_THE PROBLEM_.
A verbatim transcript of the data below is required, images omitted.

====== DATA SECTION

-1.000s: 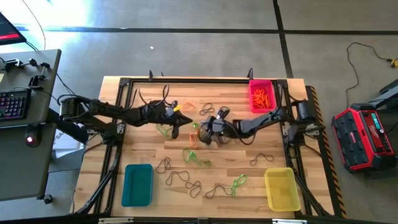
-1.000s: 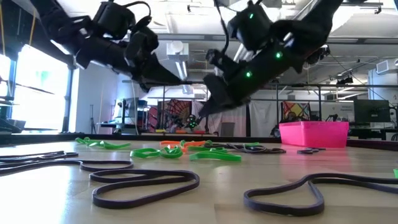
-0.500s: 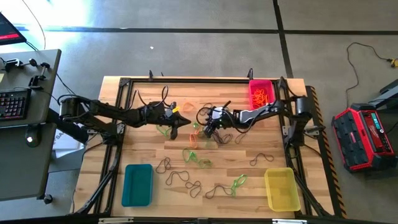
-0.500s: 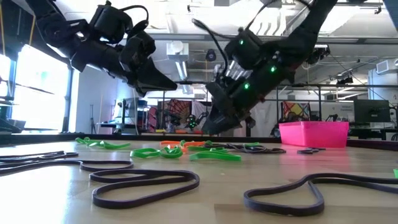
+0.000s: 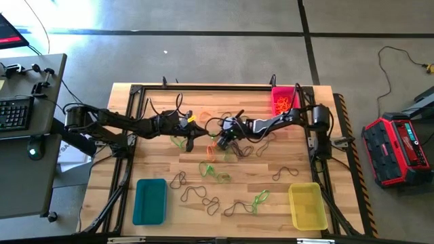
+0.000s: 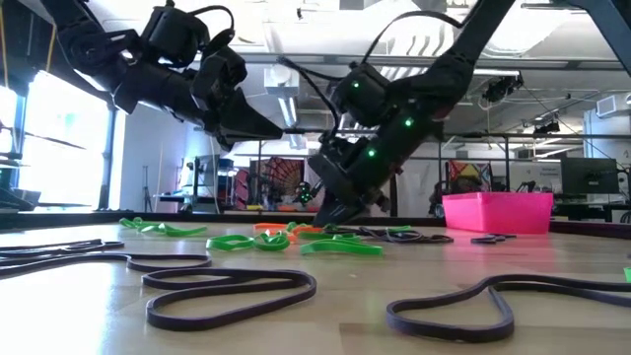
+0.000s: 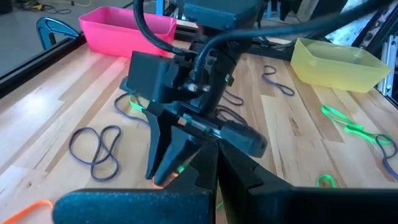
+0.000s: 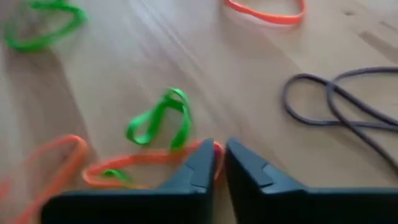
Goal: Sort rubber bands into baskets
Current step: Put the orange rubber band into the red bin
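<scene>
Wooden table (image 5: 163, 163) from above: bands lie scattered mid-table, baskets at its edges for sorting. Left gripper (image 5: 203, 137) hovers shut, empty. Low view: right gripper (image 6: 335, 213) dips to the table. Right wrist view: its fingers (image 8: 199, 168), nearly closed, pinch an orange band (image 8: 143, 163).

The table (image 5: 224, 196) is evenly lit from above with soft shadows beneath the arms, daylight glare is seen at a window (image 6: 59, 118) in the low view, and the right wrist view is blurred throughout.
</scene>
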Action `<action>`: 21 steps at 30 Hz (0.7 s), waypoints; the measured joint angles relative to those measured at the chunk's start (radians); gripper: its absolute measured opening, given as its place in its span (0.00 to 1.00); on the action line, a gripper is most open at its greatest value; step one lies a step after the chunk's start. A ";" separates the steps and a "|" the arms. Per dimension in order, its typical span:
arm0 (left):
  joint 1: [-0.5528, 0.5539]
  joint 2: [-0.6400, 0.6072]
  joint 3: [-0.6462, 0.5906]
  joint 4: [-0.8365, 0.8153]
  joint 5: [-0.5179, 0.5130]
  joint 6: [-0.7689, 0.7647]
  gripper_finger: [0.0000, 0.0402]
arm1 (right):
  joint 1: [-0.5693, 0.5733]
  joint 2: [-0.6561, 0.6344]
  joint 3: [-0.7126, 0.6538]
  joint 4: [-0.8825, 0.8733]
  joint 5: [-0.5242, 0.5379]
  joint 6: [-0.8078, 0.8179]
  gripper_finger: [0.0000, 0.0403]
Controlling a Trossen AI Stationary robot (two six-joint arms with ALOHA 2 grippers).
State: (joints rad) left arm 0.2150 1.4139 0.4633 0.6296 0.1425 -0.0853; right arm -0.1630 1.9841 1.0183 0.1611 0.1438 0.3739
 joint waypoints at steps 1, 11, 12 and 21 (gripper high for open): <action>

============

_ANSWER TO THIS EXERCISE_.
-1.000s: 
-1.000s: 
-0.500s: 
-0.500s: 
+0.000s: 
+0.000s: 
+0.000s: 
+0.000s: 
Goal: Sort rubber bands into baskets
Current step: Put the orange rubber band into the red bin
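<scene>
Wooden table (image 5: 163, 163) from above: bands lie scattered mid-table, baskets at its edges for sorting. Left gripper (image 5: 203, 137) hovers shut, empty. Low view: right gripper (image 6: 335, 213) dips to the table. Right wrist view: its fingers (image 8: 199, 168), nearly closed, pinch an orange band (image 8: 143, 163).

The table (image 5: 224, 196) is evenly lit from above with soft shadows beneath the arms, daylight glare is seen at a window (image 6: 59, 118) in the low view, and the right wrist view is blurred throughout.
</scene>
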Action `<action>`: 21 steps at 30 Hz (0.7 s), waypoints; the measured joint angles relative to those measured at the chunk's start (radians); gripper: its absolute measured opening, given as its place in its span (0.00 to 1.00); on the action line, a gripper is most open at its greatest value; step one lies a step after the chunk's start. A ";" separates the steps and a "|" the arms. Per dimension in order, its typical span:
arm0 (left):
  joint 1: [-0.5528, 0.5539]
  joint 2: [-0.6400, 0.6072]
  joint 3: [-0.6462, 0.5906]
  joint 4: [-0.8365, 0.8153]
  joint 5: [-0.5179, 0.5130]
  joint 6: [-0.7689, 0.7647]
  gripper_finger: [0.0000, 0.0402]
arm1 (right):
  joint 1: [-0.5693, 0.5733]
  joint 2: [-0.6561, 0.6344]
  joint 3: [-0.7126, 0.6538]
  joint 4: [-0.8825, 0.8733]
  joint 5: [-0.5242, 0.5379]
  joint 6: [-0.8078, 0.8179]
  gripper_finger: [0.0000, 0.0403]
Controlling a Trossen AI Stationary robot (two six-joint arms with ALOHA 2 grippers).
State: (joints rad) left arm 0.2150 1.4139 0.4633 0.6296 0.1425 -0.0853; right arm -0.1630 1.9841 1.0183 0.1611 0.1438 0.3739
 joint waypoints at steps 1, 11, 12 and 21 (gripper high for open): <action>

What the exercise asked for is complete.